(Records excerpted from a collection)
== Segment start ==

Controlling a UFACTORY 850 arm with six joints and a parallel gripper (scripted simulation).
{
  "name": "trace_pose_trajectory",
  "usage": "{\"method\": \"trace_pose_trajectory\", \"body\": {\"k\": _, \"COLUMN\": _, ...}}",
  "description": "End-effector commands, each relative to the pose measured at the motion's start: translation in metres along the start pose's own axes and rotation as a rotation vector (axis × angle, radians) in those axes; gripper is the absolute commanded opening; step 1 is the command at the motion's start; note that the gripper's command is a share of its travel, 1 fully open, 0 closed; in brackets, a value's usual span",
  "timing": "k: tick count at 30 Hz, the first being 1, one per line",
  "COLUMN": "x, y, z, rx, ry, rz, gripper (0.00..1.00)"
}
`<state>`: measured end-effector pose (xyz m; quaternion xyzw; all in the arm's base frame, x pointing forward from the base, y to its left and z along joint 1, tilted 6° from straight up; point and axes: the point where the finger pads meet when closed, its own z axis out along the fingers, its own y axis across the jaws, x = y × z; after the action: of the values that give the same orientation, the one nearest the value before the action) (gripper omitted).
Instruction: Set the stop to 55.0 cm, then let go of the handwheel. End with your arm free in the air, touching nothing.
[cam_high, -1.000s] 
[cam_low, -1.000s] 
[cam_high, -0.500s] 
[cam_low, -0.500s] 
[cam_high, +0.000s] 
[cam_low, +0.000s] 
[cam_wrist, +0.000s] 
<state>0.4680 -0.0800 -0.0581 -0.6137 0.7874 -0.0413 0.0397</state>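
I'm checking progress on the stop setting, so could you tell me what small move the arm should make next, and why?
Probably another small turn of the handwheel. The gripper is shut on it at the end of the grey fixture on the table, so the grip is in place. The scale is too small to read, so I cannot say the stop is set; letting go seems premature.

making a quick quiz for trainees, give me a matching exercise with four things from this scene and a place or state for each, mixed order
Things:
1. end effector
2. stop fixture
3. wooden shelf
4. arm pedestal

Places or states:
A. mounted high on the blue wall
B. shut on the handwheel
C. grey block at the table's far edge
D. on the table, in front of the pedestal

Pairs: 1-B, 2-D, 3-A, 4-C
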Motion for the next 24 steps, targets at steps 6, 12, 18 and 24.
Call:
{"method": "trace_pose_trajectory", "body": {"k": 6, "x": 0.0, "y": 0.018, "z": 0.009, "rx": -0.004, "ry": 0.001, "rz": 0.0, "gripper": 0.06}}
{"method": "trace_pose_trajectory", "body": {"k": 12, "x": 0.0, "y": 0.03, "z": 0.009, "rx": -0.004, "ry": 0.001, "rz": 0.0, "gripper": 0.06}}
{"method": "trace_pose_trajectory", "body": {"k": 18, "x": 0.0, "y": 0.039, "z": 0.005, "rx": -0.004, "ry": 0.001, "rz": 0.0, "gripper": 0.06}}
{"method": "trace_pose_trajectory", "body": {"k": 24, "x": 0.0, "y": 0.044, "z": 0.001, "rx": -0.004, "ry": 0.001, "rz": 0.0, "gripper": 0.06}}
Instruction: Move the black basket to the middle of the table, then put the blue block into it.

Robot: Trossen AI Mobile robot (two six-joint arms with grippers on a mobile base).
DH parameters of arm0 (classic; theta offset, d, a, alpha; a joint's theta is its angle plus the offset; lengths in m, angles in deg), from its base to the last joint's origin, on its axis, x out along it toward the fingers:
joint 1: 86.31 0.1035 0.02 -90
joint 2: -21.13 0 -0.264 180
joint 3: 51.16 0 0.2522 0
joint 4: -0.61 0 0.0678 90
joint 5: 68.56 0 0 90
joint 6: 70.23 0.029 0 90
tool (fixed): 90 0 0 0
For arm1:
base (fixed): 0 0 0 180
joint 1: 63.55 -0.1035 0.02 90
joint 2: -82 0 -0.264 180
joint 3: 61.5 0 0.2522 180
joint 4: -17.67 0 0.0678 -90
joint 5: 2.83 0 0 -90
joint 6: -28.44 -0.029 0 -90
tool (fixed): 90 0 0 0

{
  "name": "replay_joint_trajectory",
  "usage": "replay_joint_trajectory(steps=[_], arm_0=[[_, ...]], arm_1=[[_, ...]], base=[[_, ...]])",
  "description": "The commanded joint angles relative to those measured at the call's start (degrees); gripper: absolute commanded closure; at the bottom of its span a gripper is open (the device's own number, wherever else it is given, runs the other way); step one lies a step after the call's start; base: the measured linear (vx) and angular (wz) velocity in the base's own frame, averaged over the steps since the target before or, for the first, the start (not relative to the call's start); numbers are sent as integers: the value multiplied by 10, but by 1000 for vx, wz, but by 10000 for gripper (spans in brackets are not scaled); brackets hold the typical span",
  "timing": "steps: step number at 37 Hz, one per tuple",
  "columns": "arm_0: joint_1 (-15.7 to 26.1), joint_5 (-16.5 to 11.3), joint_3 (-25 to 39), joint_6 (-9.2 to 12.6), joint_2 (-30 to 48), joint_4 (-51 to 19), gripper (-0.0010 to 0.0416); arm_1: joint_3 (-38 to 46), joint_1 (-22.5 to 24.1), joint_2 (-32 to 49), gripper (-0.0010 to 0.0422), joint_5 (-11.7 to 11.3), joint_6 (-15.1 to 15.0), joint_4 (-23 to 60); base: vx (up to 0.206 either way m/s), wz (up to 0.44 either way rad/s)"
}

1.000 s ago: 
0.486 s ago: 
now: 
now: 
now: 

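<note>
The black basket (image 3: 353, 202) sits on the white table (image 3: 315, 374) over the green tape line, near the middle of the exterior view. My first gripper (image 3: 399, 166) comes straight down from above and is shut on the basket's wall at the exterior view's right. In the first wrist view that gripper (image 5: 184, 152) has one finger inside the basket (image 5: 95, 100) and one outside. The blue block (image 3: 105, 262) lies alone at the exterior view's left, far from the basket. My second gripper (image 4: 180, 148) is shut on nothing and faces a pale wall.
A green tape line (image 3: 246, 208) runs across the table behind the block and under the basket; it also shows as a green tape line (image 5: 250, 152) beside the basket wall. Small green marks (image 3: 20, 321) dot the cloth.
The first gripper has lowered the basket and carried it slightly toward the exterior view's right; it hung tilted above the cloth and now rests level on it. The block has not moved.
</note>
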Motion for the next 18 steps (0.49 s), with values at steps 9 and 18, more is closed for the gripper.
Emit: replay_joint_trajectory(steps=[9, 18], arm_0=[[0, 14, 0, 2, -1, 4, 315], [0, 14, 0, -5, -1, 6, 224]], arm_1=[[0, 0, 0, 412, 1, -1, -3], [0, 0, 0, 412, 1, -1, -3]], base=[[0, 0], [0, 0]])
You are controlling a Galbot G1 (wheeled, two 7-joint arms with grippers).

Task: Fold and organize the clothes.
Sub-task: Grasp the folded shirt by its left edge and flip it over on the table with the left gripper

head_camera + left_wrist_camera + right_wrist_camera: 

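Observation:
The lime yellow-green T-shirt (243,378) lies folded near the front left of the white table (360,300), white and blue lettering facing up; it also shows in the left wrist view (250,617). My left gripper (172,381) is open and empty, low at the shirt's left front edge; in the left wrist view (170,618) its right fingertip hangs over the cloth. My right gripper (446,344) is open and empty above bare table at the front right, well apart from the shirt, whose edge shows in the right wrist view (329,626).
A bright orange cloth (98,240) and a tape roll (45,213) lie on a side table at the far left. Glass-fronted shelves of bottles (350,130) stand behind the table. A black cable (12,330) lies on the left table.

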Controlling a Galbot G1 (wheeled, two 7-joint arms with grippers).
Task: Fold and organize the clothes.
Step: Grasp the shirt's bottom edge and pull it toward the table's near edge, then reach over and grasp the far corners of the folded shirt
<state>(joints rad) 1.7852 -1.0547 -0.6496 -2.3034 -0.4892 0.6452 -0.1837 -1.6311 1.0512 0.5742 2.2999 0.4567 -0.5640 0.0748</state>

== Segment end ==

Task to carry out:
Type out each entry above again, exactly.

Written answer:
Controlling a UFACTORY 850 arm with six joints and a parallel gripper (scripted simulation).
{
  "name": "trace_pose_trajectory",
  "usage": "{\"method\": \"trace_pose_trajectory\", \"body\": {\"k\": _, \"COLUMN\": _, ...}}",
  "description": "End-effector commands, each relative to the pose measured at the motion's start: translation in metres along the start pose's own axes and rotation as a rotation vector (axis × angle, radians) in those axes; gripper is the absolute commanded opening; step 1 is the command at the motion's start; note that the gripper's command is a share of its travel, 1 fully open, 0 closed; in brackets, a value's usual span",
  "timing": "k: tick count at 30 Hz, the first being 1, one per line",
  "COLUMN": "x, y, z, rx, ry, rz, gripper (0.00..1.00)"
}
`<state>`: measured end-effector pose (xyz m; quaternion xyzw; all in the arm's base frame, x pointing forward from the base, y to its left and z along joint 1, tilted 6° from straight up; point and axes: the point where the finger pads meet when closed, its own z axis out along the fingers, its own y axis across the jaws, x = y × z; after the action: of the values that give the same orientation, the one nearest the value before the action) (gripper omitted).
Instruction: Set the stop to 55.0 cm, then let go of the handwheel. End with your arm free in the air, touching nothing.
[cam_high, -1.000s] 
[cam_low, -1.000s] 
[cam_high, -0.500s] 
[cam_low, -0.500s] 
[cam_high, +0.000s] 
[cam_low, +0.000s] 
[cam_wrist, +0.000s] 
<state>0.4680 -0.0800 -0.0581 -0.6137 0.7874 -0.0413 0.0397</state>
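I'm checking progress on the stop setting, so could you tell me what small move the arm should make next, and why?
Probably another small turn of the handwheel. The gripper is shut on it at the end of the grey fixture on the table, so the grip is in place. The scale is too small to read, so I cannot say the stop is set; letting go seems premature.

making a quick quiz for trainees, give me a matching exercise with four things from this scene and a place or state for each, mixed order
Things:
1. end effector
2. stop fixture
3. wooden shelf
4. arm pedestal

Places or states:
A. mounted high on the blue wall
B. shut on the handwheel
C. grey block at the table's far edge
D. on the table, in front of the pedestal

Pairs: 1-B, 2-D, 3-A, 4-C
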Motion for the next 24 steps, targets at steps 6, 12, 18 and 24.
Call:
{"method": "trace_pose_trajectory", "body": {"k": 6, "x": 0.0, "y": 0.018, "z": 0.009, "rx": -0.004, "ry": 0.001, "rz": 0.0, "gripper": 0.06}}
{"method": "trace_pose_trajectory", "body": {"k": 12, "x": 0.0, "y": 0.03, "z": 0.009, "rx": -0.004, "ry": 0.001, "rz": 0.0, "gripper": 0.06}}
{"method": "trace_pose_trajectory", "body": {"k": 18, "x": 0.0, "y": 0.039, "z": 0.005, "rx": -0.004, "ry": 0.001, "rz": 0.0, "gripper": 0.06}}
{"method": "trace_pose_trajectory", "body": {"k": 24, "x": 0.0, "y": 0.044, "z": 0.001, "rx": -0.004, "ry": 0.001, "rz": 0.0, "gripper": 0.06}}
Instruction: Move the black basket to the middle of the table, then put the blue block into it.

Robot: Trossen AI Mobile robot (two six-joint arms with grippers on a mobile base).
DH parameters of arm0 (classic; theta offset, d, a, alpha; a joint's theta is its angle plus the offset; lengths in m, angles in deg), from its base to the last joint's origin, on its axis, x out along it toward the fingers:
joint 1: 86.31 0.1035 0.02 -90
joint 2: -21.13 0 -0.264 180
joint 3: 51.16 0 0.2522 0
joint 4: -0.61 0 0.0678 90
joint 5: 68.56 0 0 90
joint 6: 70.23 0.029 0 90
tool (fixed): 90 0 0 0
For arm1:
base (fixed): 0 0 0 180
joint 1: 63.55 -0.1035 0.02 90
joint 2: -82 0 -0.264 180
joint 3: 61.5 0 0.2522 180
joint 4: -17.67 0 0.0678 -90
joint 5: 2.83 0 0 -90
joint 6: -28.44 -0.029 0 -90
tool (fixed): 90 0 0 0

{
  "name": "replay_joint_trajectory",
  "usage": "replay_joint_trajectory(steps=[_], arm_0=[[_, ...]], arm_1=[[_, ...]], base=[[_, ...]])",
  "description": "The commanded joint angles relative to those measured at the call's start (degrees); gripper: absolute commanded closure; at the bottom of its span a gripper is open (the device's own number, wherever else it is given, runs the other way); step one lies a step after the call's start; base: the measured linear (vx) and angular (wz) velocity in the base's own frame, averaged over the steps since the target before or, for the first, the start (not relative to the call's start); numbers are sent as integers: the value multiplied by 10, but by 1000 for vx, wz, but by 10000 for gripper (spans in brackets are not scaled); brackets hold the typical span",
  "timing": "steps: step number at 37 Hz, one per tuple",
  "columns": "arm_0: joint_1 (-15.7 to 26.1), joint_5 (-16.5 to 11.3), joint_3 (-25 to 39), joint_6 (-9.2 to 12.6), joint_2 (-30 to 48), joint_4 (-51 to 19), gripper (-0.0010 to 0.0416); arm_1: joint_3 (-38 to 46), joint_1 (-22.5 to 24.1), joint_2 (-32 to 49), gripper (-0.0010 to 0.0422), joint_5 (-11.7 to 11.3), joint_6 (-15.1 to 15.0), joint_4 (-23 to 60); base: vx (up to 0.206 either way m/s), wz (up to 0.44 either way rad/s)"
}

1.000 s ago: 
0.486 s ago: 
now: 
now: 
now: 

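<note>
The black basket (image 3: 353, 202) sits on the white table (image 3: 315, 374) over the green tape line, near the middle of the exterior view. My first gripper (image 3: 399, 166) comes straight down from above and is shut on the basket's wall at the exterior view's right. In the first wrist view that gripper (image 5: 184, 152) has one finger inside the basket (image 5: 95, 100) and one outside. The blue block (image 3: 105, 262) lies alone at the exterior view's left, far from the basket. My second gripper (image 4: 180, 148) is shut on nothing and faces a pale wall.
A green tape line (image 3: 246, 208) runs across the table behind the block and under the basket; it also shows as a green tape line (image 5: 250, 152) beside the basket wall. Small green marks (image 3: 20, 321) dot the cloth.
The first gripper has lowered the basket and carried it slightly toward the exterior view's right; it hung tilted above the cloth and now rests level on it. The block has not moved.
</note>
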Motion for the next 18 steps (0.49 s), with values at steps 9 and 18, more is closed for the gripper.
Emit: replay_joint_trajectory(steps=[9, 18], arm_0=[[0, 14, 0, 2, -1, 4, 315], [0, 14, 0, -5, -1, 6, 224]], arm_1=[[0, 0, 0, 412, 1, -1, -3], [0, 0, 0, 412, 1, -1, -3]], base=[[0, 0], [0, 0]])
You are controlling a Galbot G1 (wheeled, two 7-joint arms with grippers).

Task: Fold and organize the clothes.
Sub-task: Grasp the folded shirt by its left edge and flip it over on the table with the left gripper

head_camera + left_wrist_camera + right_wrist_camera: 

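Observation:
The lime yellow-green T-shirt (243,378) lies folded near the front left of the white table (360,300), white and blue lettering facing up; it also shows in the left wrist view (250,617). My left gripper (172,381) is open and empty, low at the shirt's left front edge; in the left wrist view (170,618) its right fingertip hangs over the cloth. My right gripper (446,344) is open and empty above bare table at the front right, well apart from the shirt, whose edge shows in the right wrist view (329,626).
A bright orange cloth (98,240) and a tape roll (45,213) lie on a side table at the far left. Glass-fronted shelves of bottles (350,130) stand behind the table. A black cable (12,330) lies on the left table.
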
Controlling a Galbot G1 (wheeled, two 7-joint arms with grippers).
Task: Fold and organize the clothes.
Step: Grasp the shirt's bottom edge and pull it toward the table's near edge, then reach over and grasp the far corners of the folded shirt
<state>(joints rad) 1.7852 -1.0547 -0.6496 -2.3034 -0.4892 0.6452 -0.1837 -1.6311 1.0512 0.5742 2.2999 0.4567 -0.5640 0.0748</state>

The answer to this exercise has been written out completely.